▶ **What you should do**: Images don't belong in the copy. Output the rest of the data exactly.

▶ **Material provided**:
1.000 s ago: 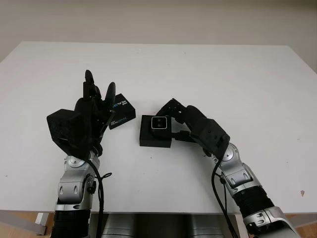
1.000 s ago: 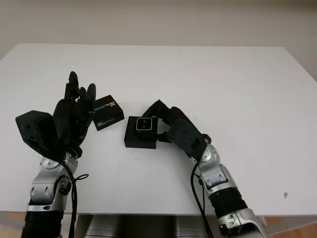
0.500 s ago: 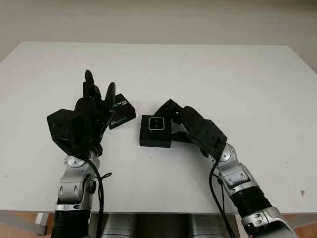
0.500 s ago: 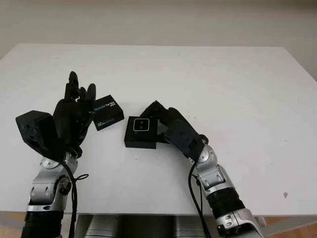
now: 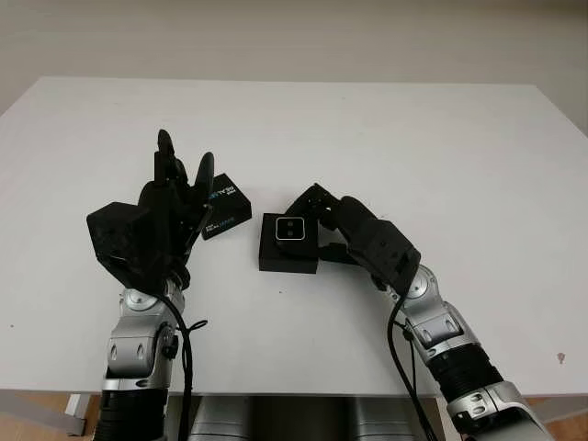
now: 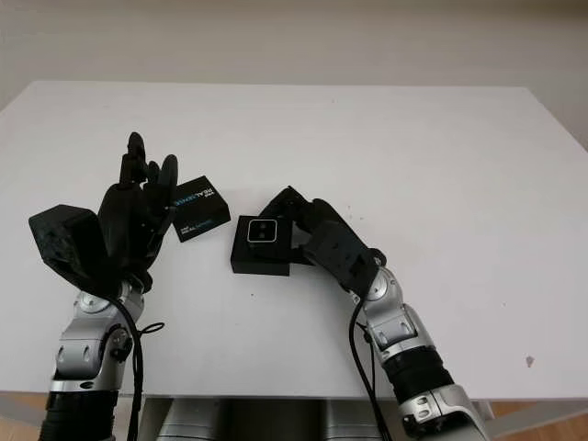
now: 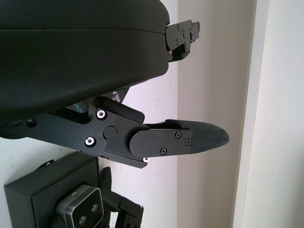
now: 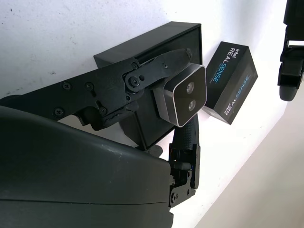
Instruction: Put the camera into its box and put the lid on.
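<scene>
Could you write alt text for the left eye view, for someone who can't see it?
The robot's right hand grips a small silver-faced camera over an open black box in the middle of a white table. Beside the box lies its printed lid. The left hand is open, raised next to the lid.

Even, soft light falls from above, and the white table (image 5: 367,138) looks bright with only faint shadows beneath the arms. Close to the wrists, the table glares nearly white and the nearest black shell blurs.
</scene>
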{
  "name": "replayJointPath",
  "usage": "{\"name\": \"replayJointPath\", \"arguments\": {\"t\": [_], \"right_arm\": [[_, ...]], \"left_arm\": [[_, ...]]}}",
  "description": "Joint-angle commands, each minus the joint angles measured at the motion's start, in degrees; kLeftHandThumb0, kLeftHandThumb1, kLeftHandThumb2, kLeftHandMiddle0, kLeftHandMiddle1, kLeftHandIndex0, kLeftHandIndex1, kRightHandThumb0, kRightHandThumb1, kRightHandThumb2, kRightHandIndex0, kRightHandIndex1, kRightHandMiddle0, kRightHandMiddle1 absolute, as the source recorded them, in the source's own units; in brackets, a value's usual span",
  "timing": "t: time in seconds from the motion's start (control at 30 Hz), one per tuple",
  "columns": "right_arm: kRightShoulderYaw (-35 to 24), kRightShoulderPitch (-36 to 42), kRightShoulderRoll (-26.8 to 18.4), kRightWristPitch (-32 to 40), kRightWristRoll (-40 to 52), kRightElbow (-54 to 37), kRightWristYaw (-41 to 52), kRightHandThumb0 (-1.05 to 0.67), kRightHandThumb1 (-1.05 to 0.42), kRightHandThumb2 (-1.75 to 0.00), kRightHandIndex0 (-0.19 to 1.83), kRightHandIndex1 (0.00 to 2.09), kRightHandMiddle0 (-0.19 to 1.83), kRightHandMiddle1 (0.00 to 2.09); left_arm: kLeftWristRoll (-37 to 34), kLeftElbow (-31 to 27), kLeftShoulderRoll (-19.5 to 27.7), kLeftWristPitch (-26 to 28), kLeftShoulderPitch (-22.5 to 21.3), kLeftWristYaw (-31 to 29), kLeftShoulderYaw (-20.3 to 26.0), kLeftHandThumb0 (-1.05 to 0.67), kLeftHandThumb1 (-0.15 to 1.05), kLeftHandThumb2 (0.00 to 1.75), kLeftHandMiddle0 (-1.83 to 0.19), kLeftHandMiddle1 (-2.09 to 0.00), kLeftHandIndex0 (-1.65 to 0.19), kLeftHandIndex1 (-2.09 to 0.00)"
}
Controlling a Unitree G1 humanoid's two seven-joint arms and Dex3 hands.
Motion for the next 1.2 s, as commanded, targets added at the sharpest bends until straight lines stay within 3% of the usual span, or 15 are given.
{"name": "replayJointPath", "arguments": {"t": [0.0,1.17], "right_arm": [[-0.15,-1.10,0.20,-0.37,0.01,0.57,-0.29,-0.41,-1.00,-0.05,0.35,0.05,0.25,1.76],[1.14,-0.31,-1.15,3.71,-2.60,-1.82,1.07,-0.43,-0.99,-0.05,0.34,0.05,0.24,1.68]], "left_arm": [[0.10,-0.56,0.17,-0.62,0.28,-0.02,0.10,-0.71,1.05,0.42,0.19,0.00,0.19,0.00],[0.12,-1.53,0.35,0.04,0.64,-0.06,0.02,-0.72,1.05,0.41,0.19,0.00,0.19,0.00]]}}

▶ **Result for this exercise**:
1.000 s ago: 
1.000 s ago: 
0.500 s ago: 
0.500 s ago: 
now: 
now: 
now: 
now: 
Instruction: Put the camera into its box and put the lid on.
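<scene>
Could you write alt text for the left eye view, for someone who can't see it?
The robot's right hand grips a small silver-faced camera over an open black box in the middle of a white table. Beside the box lies its printed lid. The left hand is open, raised next to the lid.

Even, soft light falls from above, and the white table (image 5: 367,138) looks bright with only faint shadows beneath the arms. Close to the wrists, the table glares nearly white and the nearest black shell blurs.
</scene>
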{
  "name": "replayJointPath",
  "usage": "{\"name\": \"replayJointPath\", \"arguments\": {\"t\": [_], \"right_arm\": [[_, ...]], \"left_arm\": [[_, ...]]}}",
  "description": "Joint-angle commands, each minus the joint angles measured at the motion's start, in degrees; kLeftHandThumb0, kLeftHandThumb1, kLeftHandThumb2, kLeftHandMiddle0, kLeftHandMiddle1, kLeftHandIndex0, kLeftHandIndex1, kRightHandThumb0, kRightHandThumb1, kRightHandThumb2, kRightHandIndex0, kRightHandIndex1, kRightHandMiddle0, kRightHandMiddle1 absolute, as the source recorded them, in the source's own units; in brackets, a value's usual span",
  "timing": "t: time in seconds from the motion's start (control at 30 Hz), one per tuple",
  "columns": "right_arm: kRightShoulderYaw (-35 to 24), kRightShoulderPitch (-36 to 42), kRightShoulderRoll (-26.8 to 18.4), kRightWristPitch (-32 to 40), kRightWristRoll (-40 to 52), kRightElbow (-54 to 37), kRightWristYaw (-41 to 52), kRightHandThumb0 (-1.05 to 0.67), kRightHandThumb1 (-1.05 to 0.42), kRightHandThumb2 (-1.75 to 0.00), kRightHandIndex0 (-0.19 to 1.83), kRightHandIndex1 (0.00 to 2.09), kRightHandMiddle0 (-0.19 to 1.83), kRightHandMiddle1 (0.00 to 2.09); left_arm: kLeftWristRoll (-37 to 34), kLeftElbow (-31 to 27), kLeftShoulderRoll (-19.5 to 27.7), kLeftWristPitch (-26 to 28), kLeftShoulderPitch (-22.5 to 21.3), kLeftWristYaw (-31 to 29), kLeftShoulderYaw (-20.3 to 26.0), kLeftHandThumb0 (-1.05 to 0.67), kLeftHandThumb1 (-0.15 to 1.05), kLeftHandThumb2 (0.00 to 1.75), kLeftHandMiddle0 (-1.83 to 0.19), kLeftHandMiddle1 (-2.09 to 0.00), kLeftHandIndex0 (-1.65 to 0.19), kLeftHandIndex1 (-2.09 to 0.00)"
}
Controlling a Unitree G1 humanoid's two seven-joint arms and Dex3 hands.
Motion for the next 1.2 s, as commanded, targets added at the sharpest bends until straight lines stay within 3% of the usual span, or 15 are given.
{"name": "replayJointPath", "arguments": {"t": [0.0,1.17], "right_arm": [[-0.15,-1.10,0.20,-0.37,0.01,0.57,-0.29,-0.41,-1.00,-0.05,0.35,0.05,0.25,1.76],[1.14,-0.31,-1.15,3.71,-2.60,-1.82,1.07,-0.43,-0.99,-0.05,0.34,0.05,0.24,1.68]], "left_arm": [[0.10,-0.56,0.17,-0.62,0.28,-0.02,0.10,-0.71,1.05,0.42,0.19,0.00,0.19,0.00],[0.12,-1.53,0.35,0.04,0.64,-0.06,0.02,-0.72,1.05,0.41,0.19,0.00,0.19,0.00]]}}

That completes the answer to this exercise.